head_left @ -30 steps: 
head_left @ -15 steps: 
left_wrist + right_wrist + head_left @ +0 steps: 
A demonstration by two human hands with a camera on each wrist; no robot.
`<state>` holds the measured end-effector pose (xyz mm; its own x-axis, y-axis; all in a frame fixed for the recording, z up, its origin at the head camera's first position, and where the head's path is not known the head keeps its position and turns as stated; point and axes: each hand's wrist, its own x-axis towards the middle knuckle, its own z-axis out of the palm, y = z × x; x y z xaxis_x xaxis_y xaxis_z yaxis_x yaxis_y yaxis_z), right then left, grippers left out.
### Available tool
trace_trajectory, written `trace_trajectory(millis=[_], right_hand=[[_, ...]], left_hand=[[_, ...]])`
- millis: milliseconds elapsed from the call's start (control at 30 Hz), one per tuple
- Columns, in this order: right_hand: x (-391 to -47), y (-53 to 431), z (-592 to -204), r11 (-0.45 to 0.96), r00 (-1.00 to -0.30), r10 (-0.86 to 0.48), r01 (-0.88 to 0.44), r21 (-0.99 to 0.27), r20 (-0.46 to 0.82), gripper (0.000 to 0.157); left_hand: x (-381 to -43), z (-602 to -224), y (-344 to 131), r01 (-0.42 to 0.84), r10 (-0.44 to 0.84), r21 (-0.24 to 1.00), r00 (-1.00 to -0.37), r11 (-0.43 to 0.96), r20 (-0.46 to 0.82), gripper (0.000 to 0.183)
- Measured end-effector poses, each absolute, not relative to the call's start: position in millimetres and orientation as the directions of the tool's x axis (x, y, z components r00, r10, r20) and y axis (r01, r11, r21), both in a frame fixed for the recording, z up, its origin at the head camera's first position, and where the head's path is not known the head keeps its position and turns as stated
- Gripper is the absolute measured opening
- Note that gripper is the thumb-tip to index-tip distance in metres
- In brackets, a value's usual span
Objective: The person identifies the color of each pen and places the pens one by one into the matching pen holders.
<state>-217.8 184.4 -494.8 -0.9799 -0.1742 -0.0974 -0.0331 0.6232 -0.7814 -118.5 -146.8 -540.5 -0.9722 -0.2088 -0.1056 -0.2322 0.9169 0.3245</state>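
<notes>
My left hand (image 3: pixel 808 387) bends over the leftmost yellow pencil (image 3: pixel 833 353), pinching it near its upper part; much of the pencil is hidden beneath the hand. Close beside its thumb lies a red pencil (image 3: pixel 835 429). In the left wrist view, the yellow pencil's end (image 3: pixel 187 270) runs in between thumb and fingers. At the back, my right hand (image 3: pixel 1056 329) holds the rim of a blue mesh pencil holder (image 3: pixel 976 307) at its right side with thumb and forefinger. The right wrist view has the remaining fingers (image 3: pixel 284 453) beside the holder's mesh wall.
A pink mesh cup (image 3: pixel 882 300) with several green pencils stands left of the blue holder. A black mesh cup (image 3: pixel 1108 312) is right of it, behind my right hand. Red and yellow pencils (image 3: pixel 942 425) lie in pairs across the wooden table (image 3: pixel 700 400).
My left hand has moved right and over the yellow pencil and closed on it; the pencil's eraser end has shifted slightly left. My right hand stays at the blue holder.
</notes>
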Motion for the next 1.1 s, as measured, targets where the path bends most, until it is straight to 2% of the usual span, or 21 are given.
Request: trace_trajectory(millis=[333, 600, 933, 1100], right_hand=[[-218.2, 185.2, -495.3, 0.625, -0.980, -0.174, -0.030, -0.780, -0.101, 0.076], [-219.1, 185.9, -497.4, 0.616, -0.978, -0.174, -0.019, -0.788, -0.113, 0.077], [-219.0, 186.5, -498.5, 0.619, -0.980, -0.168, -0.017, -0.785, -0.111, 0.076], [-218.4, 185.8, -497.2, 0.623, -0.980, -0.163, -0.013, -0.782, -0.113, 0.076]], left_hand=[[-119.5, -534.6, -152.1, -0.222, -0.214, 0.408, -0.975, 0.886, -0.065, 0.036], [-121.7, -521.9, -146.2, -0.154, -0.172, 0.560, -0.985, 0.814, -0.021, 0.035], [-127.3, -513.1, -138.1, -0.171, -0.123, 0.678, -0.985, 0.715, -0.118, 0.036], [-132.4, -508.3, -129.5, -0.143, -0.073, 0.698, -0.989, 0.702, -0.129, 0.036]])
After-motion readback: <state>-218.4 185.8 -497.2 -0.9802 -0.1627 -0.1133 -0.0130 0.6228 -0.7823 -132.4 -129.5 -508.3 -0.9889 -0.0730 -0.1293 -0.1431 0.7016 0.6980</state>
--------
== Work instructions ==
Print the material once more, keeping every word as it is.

== Solution to this task ==
head_left @ -30 steps: 
head_left @ -15 steps: 
left_wrist + right_wrist + head_left @ +0 steps: 
A demonstration by two human hands with a camera on each wrist; no robot.
`<state>` holds the measured end-effector pose (xyz mm; its own x-axis, y-axis; all in a frame fixed for the recording, z up, its origin at the head camera's first position, and where the head's path is not known the head keeps its position and turns as stated; point and axes: each hand's wrist, its own x-axis towards the middle knuckle, its own z-axis out of the palm, y = z × x; x y z xaxis_x xaxis_y xaxis_z yaxis_x yaxis_y yaxis_z), right then left, grippers left out.
### Available tool
trace_trajectory, written `trace_trajectory(millis=[_], right_hand=[[_, ...]], left_hand=[[_, ...]])`
- millis: milliseconds elapsed from the call's start (control at 30 Hz), one per tuple
- Columns, in this order: right_hand: x (-391 to -47), y (-53 to 431), z (-592 to -204), r11 (-0.45 to 0.96), r00 (-1.00 to -0.30), r10 (-0.86 to 0.48), r01 (-0.88 to 0.44), r21 (-0.99 to 0.27), r20 (-0.46 to 0.82), gripper (0.000 to 0.157); left_hand: x (-381 to -43), z (-602 to -224), y (-344 to 131), r01 (-0.42 to 0.84), r10 (-0.44 to 0.84), r21 (-0.24 to 1.00), r00 (-1.00 to -0.37), r11 (-0.43 to 0.96), r20 (-0.46 to 0.82), gripper (0.000 to 0.183)
- Measured end-effector poses, each absolute, not relative to the call's start: position in millimetres and orientation as the directions of the tool's x axis (x, y, z components r00, r10, r20) and y axis (r01, r11, r21), both in a frame fixed for the recording, z up, its origin at the head camera's first position, and where the head's path is not known the head keeps its position and turns as stated
- Gripper is the absolute measured opening
- Note that gripper is the thumb-tip to index-tip distance in metres
- In brackets, a value's usual span
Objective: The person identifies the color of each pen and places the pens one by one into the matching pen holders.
<state>-217.8 184.4 -494.8 -0.9799 -0.1742 -0.0974 -0.0331 0.6232 -0.7814 -118.5 -146.8 -540.5 -0.9722 -0.2088 -0.1056 -0.2322 0.9169 0.3245</state>
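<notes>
My left hand (image 3: pixel 808 387) bends over the leftmost yellow pencil (image 3: pixel 833 353), pinching it near its upper part; much of the pencil is hidden beneath the hand. Close beside its thumb lies a red pencil (image 3: pixel 835 429). In the left wrist view, the yellow pencil's end (image 3: pixel 187 270) runs in between thumb and fingers. At the back, my right hand (image 3: pixel 1056 329) holds the rim of a blue mesh pencil holder (image 3: pixel 976 307) at its right side with thumb and forefinger. The right wrist view has the remaining fingers (image 3: pixel 284 453) beside the holder's mesh wall.
A pink mesh cup (image 3: pixel 882 300) with several green pencils stands left of the blue holder. A black mesh cup (image 3: pixel 1108 312) is right of it, behind my right hand. Red and yellow pencils (image 3: pixel 942 425) lie in pairs across the wooden table (image 3: pixel 700 400).
My left hand has moved right and over the yellow pencil and closed on it; the pencil's eraser end has shifted slightly left. My right hand stays at the blue holder.
</notes>
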Motion for the next 1.1 s, as measured, targets where the path bends most, until it is straight to 2% of the usual span, or 21 are given.
Request: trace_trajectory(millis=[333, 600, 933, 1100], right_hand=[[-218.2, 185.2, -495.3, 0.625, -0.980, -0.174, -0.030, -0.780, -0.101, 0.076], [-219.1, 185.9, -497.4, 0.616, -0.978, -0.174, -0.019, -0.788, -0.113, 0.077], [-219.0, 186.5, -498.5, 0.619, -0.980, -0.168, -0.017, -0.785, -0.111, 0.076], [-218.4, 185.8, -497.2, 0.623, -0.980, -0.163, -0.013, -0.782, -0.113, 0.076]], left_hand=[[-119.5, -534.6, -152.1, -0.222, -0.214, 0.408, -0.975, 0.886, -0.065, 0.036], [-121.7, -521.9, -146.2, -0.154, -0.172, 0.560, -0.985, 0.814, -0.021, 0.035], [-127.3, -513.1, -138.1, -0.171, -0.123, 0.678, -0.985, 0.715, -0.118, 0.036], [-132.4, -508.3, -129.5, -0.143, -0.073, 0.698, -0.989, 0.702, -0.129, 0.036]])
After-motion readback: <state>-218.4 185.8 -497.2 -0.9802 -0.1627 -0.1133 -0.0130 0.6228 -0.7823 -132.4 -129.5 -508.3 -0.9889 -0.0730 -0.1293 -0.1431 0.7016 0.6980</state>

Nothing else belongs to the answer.